** Opening Material for the task block **

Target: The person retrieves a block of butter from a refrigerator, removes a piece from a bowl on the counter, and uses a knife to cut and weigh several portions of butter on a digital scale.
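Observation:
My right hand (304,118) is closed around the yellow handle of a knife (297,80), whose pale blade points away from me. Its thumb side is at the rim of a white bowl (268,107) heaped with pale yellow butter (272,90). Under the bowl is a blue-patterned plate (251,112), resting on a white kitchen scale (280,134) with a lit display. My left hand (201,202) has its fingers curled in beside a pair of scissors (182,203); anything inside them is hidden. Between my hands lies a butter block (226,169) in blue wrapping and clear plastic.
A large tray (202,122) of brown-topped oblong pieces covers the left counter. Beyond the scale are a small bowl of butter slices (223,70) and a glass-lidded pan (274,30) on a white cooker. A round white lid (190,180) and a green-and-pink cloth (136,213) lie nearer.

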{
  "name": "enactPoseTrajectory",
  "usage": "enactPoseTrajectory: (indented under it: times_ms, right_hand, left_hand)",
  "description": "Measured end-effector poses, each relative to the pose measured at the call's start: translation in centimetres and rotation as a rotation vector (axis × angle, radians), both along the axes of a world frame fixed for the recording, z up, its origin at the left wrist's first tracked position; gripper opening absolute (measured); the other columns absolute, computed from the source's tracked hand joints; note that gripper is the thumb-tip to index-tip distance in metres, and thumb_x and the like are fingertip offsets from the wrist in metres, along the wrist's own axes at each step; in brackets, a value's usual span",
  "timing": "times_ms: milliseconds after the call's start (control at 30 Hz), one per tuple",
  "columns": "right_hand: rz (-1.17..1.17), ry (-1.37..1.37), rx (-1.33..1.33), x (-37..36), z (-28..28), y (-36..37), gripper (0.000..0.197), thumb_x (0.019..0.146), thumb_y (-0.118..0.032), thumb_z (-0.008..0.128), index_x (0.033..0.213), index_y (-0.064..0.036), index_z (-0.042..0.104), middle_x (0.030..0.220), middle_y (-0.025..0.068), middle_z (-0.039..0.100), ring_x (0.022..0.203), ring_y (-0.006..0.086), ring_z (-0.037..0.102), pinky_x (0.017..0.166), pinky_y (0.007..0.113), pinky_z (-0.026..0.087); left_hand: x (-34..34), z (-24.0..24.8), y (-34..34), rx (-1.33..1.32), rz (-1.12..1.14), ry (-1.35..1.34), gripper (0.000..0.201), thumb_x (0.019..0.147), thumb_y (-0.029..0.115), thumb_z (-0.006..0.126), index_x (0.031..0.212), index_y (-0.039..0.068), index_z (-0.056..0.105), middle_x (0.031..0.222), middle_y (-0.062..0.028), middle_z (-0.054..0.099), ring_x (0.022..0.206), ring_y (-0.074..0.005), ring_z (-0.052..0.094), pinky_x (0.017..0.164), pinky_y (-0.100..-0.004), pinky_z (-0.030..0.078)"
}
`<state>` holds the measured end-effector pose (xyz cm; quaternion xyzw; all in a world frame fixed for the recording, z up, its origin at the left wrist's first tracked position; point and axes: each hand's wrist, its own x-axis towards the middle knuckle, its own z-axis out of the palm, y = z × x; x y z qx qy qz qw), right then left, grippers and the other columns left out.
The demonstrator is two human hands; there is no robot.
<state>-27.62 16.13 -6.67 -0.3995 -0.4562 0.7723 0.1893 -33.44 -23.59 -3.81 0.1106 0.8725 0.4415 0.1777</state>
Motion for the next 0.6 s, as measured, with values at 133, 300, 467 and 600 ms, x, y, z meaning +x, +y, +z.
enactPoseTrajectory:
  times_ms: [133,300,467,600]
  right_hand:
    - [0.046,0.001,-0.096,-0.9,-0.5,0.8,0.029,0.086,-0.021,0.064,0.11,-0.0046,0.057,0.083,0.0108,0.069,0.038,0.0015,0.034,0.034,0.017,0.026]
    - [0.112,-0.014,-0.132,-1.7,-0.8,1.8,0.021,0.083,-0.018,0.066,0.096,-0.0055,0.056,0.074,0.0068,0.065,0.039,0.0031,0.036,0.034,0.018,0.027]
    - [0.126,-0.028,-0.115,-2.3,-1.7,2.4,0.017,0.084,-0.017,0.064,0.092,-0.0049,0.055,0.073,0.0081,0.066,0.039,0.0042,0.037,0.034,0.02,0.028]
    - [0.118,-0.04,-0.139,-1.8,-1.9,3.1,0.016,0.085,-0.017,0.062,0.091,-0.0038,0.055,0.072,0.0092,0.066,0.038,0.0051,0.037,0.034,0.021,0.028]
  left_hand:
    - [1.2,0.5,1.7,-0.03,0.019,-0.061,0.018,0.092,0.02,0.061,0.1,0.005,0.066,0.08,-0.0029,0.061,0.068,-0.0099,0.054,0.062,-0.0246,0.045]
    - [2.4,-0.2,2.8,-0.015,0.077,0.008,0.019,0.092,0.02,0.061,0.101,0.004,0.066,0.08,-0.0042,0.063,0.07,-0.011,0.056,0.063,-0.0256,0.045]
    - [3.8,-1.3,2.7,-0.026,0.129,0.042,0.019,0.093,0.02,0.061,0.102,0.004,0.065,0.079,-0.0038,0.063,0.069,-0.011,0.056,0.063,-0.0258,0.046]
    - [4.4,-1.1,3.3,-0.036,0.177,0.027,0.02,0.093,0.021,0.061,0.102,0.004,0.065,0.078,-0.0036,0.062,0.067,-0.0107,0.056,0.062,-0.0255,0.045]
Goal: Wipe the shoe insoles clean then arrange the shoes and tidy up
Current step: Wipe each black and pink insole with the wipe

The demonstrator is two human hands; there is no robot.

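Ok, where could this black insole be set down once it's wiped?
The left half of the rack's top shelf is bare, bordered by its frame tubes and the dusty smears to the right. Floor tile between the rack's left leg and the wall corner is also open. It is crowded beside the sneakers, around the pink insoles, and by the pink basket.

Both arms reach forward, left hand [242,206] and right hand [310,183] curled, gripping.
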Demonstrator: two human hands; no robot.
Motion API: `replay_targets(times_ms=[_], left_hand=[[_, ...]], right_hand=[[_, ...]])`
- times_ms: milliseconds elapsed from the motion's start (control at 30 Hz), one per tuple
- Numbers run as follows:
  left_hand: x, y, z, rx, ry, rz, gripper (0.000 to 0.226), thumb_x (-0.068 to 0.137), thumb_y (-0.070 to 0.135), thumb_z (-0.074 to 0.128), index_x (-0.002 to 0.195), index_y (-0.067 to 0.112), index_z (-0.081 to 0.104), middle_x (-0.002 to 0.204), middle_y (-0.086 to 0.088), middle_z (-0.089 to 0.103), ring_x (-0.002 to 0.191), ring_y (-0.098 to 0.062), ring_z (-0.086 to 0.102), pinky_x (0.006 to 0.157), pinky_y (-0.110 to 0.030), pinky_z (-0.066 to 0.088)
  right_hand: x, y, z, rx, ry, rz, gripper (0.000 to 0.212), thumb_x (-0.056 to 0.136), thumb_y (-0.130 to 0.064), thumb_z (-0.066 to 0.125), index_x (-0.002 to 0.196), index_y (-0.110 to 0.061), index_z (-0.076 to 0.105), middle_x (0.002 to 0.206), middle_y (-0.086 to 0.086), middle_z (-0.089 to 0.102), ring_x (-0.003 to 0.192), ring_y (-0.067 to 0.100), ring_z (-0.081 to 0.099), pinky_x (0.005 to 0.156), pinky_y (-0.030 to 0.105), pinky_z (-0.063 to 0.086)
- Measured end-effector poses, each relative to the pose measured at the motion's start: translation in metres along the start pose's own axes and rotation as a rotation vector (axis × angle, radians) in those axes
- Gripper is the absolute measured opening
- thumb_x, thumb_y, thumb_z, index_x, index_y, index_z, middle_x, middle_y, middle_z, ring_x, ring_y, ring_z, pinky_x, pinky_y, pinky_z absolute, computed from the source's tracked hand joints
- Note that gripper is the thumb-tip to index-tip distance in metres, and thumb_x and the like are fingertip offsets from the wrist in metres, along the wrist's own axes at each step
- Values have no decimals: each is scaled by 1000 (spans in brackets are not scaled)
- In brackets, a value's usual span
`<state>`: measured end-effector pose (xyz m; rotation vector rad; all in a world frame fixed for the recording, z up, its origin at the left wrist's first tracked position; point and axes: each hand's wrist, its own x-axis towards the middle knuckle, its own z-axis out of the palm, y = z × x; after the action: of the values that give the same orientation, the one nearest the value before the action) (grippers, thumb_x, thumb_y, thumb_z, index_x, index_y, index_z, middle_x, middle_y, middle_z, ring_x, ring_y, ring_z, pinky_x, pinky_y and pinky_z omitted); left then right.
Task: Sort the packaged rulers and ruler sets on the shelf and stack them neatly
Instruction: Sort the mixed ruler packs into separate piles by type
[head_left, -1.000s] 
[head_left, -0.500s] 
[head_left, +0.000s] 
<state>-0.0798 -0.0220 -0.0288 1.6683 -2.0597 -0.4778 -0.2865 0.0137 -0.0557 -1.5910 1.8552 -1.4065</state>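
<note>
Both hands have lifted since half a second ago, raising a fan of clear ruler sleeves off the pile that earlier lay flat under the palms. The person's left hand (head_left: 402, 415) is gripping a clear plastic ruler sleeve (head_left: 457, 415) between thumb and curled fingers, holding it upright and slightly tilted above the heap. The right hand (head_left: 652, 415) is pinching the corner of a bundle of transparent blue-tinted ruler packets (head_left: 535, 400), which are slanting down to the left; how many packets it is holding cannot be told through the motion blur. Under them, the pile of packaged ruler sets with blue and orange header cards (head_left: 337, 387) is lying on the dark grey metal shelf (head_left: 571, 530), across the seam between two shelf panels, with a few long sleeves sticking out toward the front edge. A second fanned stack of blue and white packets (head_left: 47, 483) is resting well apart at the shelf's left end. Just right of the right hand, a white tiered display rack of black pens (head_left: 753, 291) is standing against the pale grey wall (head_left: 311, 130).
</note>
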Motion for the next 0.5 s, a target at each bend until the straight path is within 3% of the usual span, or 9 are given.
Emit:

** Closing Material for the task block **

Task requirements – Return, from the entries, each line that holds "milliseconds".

Worked solution –
  "timing": "times_ms: milliseconds after the call's start (control at 30 Hz), one per tuple",
- times_ms: milliseconds elapsed from the motion's start (control at 30 Hz), one per tuple

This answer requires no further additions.